▸ **EXERCISE OBJECTIVE**
In the entries below, find each line with the string "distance" and copy it.

▸ **PROVIDED MATERIAL**
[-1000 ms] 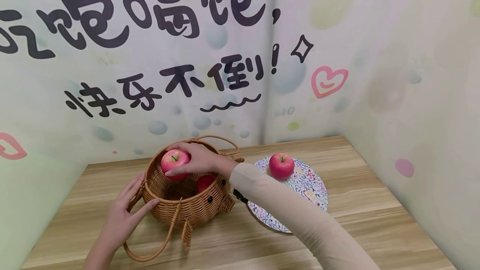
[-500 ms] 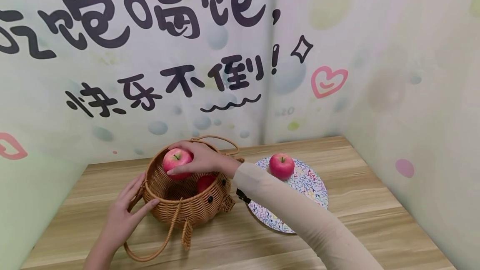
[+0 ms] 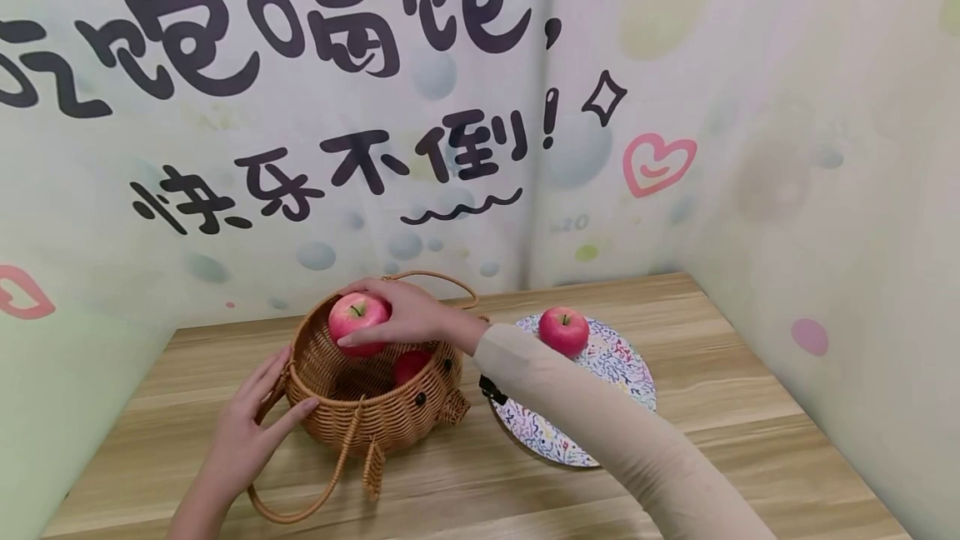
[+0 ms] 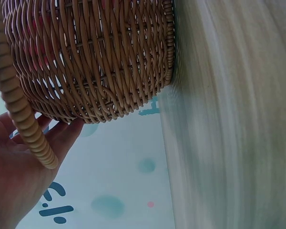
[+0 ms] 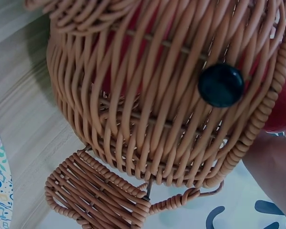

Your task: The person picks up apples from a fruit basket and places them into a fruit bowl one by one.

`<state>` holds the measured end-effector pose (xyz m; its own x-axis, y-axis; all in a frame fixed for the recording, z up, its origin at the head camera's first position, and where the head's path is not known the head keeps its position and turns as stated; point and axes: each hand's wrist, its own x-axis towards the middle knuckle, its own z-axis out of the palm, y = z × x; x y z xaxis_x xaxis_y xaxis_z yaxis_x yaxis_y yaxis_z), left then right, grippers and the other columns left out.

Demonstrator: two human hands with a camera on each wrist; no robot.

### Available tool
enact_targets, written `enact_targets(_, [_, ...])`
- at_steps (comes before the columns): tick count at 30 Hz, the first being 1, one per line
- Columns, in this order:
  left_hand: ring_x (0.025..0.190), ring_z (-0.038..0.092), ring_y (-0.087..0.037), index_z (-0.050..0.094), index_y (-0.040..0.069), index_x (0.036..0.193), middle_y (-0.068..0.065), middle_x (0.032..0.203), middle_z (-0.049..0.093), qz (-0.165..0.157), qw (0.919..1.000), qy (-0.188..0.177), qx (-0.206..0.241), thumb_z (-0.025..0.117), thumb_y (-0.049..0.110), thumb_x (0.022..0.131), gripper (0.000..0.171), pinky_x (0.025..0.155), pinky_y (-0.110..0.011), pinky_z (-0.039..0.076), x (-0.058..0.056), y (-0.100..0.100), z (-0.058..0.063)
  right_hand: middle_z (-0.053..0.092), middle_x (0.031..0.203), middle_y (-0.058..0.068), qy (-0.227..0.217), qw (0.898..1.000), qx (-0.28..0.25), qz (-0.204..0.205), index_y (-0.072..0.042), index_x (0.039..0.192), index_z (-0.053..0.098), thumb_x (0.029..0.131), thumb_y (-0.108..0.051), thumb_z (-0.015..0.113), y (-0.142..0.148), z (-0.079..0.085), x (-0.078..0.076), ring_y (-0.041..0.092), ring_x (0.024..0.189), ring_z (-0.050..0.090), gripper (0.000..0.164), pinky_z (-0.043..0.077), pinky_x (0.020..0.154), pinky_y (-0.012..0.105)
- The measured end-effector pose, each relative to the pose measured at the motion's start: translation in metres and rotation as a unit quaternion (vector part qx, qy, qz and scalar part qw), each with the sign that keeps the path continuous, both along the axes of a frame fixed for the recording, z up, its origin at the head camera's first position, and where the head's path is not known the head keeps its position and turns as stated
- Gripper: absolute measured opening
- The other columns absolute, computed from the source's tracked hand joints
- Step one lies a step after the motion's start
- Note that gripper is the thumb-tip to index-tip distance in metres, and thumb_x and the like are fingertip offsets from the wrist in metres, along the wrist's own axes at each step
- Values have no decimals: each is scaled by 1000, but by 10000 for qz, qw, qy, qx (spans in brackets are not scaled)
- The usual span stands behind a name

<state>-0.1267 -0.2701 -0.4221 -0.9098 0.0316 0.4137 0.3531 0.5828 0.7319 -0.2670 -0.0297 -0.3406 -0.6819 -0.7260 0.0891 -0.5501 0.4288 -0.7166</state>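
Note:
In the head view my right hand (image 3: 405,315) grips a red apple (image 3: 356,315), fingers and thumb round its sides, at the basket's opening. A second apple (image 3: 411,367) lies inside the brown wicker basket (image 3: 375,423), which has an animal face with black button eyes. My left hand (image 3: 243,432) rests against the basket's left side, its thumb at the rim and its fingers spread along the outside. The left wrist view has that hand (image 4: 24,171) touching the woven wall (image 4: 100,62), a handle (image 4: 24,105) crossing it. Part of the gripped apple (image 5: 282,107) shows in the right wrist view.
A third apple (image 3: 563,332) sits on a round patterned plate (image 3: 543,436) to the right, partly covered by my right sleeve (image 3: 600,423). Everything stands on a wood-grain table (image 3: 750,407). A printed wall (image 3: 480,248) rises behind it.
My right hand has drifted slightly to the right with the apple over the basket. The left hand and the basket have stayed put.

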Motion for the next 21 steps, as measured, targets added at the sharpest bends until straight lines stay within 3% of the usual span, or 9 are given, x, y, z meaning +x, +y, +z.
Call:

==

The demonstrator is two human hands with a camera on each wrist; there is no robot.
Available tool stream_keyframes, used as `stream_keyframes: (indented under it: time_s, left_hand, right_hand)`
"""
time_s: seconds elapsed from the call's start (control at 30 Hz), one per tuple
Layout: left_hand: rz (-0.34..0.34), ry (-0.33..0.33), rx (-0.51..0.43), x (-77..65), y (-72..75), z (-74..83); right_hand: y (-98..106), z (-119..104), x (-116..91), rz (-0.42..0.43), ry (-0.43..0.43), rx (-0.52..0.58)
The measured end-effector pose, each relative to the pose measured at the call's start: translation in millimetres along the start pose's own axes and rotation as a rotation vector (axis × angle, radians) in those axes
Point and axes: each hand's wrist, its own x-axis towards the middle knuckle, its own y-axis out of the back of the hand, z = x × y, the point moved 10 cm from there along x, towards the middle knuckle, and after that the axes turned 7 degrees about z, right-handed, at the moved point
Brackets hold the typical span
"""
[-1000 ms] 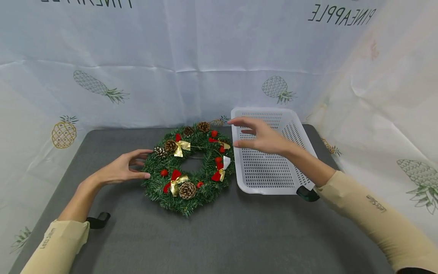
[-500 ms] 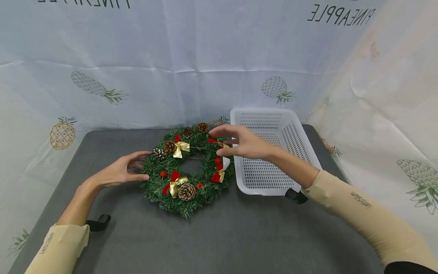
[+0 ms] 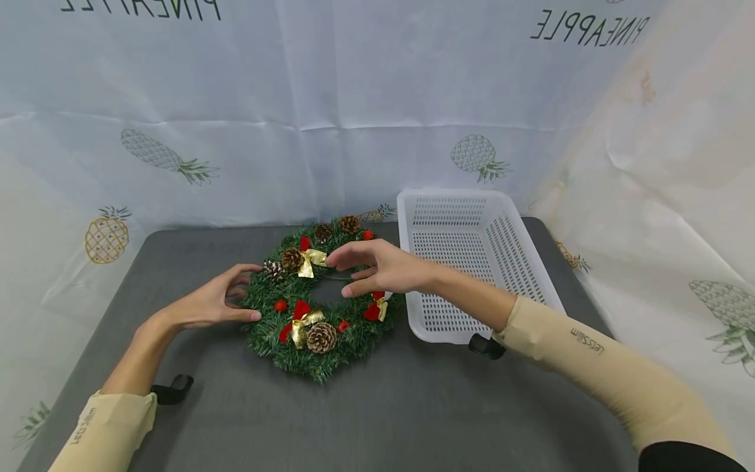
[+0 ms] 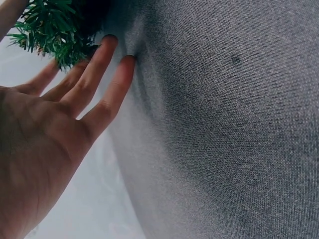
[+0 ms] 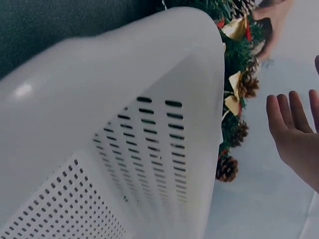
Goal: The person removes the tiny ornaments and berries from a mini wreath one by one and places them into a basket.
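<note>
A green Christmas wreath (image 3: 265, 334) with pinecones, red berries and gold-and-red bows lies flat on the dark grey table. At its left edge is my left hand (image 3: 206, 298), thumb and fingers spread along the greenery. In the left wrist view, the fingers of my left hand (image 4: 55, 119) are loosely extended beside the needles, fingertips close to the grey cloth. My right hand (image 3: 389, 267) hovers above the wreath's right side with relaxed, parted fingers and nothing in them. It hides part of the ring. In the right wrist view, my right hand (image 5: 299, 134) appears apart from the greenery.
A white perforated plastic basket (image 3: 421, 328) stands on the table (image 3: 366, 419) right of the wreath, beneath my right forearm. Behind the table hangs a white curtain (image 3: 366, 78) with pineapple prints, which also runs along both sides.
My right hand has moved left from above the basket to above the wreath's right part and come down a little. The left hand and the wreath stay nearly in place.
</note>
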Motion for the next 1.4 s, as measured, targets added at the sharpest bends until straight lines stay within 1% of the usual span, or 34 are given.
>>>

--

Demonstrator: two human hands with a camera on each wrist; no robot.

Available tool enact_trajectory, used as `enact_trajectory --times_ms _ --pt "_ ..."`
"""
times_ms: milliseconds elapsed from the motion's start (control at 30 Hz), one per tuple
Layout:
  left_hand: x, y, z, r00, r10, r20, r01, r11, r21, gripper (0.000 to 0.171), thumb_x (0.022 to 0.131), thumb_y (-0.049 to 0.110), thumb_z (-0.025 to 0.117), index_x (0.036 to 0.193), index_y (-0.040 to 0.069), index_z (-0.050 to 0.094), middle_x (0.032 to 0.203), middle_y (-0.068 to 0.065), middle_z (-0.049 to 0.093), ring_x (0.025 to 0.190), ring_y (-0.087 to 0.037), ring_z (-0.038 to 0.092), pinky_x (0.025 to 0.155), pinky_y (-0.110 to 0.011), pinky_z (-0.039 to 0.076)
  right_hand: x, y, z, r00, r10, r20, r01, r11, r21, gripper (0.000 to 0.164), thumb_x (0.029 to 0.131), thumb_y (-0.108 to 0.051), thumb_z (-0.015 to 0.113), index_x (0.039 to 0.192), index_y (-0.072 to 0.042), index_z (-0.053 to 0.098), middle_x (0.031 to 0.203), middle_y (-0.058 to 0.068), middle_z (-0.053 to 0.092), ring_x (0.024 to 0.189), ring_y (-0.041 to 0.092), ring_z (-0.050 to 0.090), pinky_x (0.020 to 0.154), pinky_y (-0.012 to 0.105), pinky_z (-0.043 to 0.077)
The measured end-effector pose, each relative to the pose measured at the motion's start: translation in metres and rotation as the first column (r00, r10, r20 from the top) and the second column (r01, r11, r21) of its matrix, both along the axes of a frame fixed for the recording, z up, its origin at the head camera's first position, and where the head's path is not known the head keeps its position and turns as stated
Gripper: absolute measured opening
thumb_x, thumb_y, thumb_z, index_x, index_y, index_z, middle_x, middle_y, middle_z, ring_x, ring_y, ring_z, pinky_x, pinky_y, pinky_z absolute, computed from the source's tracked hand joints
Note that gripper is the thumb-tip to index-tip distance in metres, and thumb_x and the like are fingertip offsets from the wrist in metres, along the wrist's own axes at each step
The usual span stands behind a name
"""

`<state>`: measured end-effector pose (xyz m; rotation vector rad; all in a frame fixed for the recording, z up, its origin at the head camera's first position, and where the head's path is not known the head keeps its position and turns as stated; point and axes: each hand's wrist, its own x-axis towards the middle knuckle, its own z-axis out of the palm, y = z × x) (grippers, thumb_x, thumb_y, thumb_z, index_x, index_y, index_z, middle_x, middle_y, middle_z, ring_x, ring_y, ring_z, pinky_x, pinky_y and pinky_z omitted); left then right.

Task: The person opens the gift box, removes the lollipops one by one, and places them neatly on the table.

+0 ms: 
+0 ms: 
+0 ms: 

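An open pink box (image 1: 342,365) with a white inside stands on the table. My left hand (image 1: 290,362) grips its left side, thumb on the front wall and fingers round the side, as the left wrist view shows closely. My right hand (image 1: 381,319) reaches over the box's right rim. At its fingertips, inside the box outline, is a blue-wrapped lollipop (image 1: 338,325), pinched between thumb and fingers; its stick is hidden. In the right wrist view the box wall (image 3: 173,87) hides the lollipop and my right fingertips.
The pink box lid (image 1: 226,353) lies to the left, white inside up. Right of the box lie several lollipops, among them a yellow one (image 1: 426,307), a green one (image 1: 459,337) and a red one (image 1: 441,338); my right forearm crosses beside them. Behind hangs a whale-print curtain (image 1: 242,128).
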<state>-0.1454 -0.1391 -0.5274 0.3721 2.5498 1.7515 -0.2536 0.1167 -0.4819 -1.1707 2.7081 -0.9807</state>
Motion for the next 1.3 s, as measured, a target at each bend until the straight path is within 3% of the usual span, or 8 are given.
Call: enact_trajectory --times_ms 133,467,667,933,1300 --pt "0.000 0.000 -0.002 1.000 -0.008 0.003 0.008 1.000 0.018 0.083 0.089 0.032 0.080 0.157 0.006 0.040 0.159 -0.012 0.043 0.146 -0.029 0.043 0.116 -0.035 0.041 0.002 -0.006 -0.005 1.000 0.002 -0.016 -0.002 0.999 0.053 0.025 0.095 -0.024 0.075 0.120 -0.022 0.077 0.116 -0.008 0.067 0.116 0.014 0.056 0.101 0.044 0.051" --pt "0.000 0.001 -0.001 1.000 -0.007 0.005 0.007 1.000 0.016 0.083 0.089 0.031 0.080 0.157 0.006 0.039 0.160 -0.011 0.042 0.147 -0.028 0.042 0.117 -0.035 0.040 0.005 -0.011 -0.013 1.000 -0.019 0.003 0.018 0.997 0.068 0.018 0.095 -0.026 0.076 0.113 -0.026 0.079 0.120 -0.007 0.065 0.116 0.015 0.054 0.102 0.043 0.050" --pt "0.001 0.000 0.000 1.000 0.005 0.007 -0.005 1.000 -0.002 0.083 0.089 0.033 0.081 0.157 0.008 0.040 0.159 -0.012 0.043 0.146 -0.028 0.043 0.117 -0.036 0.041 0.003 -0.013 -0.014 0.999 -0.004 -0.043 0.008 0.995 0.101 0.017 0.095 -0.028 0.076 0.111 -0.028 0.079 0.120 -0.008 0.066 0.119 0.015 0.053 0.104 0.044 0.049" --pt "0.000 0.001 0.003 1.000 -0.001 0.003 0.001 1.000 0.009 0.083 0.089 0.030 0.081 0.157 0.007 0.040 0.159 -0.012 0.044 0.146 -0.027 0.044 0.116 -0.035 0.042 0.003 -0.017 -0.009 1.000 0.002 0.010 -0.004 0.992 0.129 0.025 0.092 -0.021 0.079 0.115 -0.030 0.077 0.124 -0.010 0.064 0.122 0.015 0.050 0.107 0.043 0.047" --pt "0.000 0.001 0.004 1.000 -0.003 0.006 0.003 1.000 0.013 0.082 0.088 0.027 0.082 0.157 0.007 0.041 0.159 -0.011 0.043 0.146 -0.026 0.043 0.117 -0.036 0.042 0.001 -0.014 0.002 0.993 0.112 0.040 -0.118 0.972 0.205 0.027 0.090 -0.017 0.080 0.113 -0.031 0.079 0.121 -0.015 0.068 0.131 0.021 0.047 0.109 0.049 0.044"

▸ **SOLUTION FOR THIS EXERCISE**
- Note that gripper is the thumb-tip to index-tip distance in metres, and thumb_x and the like are fingertip offsets from the wrist in metres, along the wrist's own axes at each step
Note that gripper is the thumb-tip to index-tip distance in metres, and thumb_x and the like are fingertip offsets from the wrist in metres, along the wrist's own axes at each step

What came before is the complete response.